И третий – пока профессор приходит в себя, воспользоваться Мариной.

Не убивать её, поскольку она оставалась рычагом воздействия на профессора, но показать Марине насколько она ошиблась, вмешавшись в чужую игру.

Шанс на прощение у пленницы ещё оставался. Хотя кто-то, а Рысь предпочёл бы, чтобы девушка им не воспользовалась.

Потому что …

Потому что.

Он не обязан никому объяснять мотивы своих поступков. Даже себе.

А может быть, в особенности себе. Чтобы не пришлось вытаскивать на поверхность тот ворох чувств, которые ворочались недовольно в том месте, которое Рысь давно уже отказывал в праве называться сердцем.

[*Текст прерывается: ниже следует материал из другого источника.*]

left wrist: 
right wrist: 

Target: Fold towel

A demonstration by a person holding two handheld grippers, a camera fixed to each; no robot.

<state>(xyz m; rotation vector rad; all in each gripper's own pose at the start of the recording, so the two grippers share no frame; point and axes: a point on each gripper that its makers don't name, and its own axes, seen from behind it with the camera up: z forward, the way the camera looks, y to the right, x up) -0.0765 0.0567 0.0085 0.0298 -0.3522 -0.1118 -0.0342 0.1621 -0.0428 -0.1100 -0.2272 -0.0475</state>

Он не дошёл до камеры, ушёл из «рубки» наблюдения, полночи провёл в спортзале, выплёскивая тупую не рассуждающую злобу, полночи провёл в баре, напиваясь до состояния, когда не то что стоять – думать невозможно.

На утро, когда Марину привели на взятие материала для генетической экспертизы, Рысь не мог даже на экране сосредоточить взгляд.

Его вчерашняя миссия увенчалась успехом – надрался он до зелёных чёртиков.

Именно поэтому всё самое интересное прошло мимо него.

Марина плохо фиксировала реальность, ей было тяжело даже держать голову, но тем не менее она успела увидеть, каким диким и неприкрытым отчаянием вспыхнули глаза абсолютно незнакомого старичка, к которому её привели.

Отчаяние в тот день владело многими. И не только оно.

Леда Варга, глядя на документ, общая суть которого сводилась к обвинению в государственной измене, понимала, что её загнали на красные флажки и теперь, скорее всего, тихо-мирно расстреляют. Потому что влезла туда, где за мнимой мышиной вознёй на деле было столкновение поистине государственных интересов.

Смотрел на этот документ и глава русского патруля. По логике вещей Змею надлежало быть в отчаянии, как и тому, кто принёс ему приказ на обвинение. Но куда больше этого «Подколодного», по словам Эми, интересовало, кто объявил ему войну? И понимал ли этот кто-то, что после такого Змей просто сотрёт его с лица Земли? И ради разнообразия – далеко не физическими мерами устранения угрозы. Потому что здесь нужно было применять то, что очень редко показывалось из-под устрашающего облика.

Эми смеялась: «Мне нравится наблюдать за тем, как они тебя недооценивают», и старательно культировала позицию, что в их паре она – ум, а он – мускулы.

В приказе на оглашение обвинения в государственной измене была указана не только Варга, но и капитан Лонштейн.

И кому-то предстояло за это ответить.

А пока широким размашистым почерком глава русского патруля писал приказ о том, что его подчинённые должны найти и немедленно доставить капитана Лонштейн для предъявления ей обвинений.

И только капитан Лонштейн была абсолютно счастлива, осознав, что всё это время ошибалась! Всё началось совсем не с того, откуда она считала. Всё началось с другого. И это полностью меняло картину, ставило её с головы на ноги.

Но самым приятным было то, что теперь с этим можно было работать!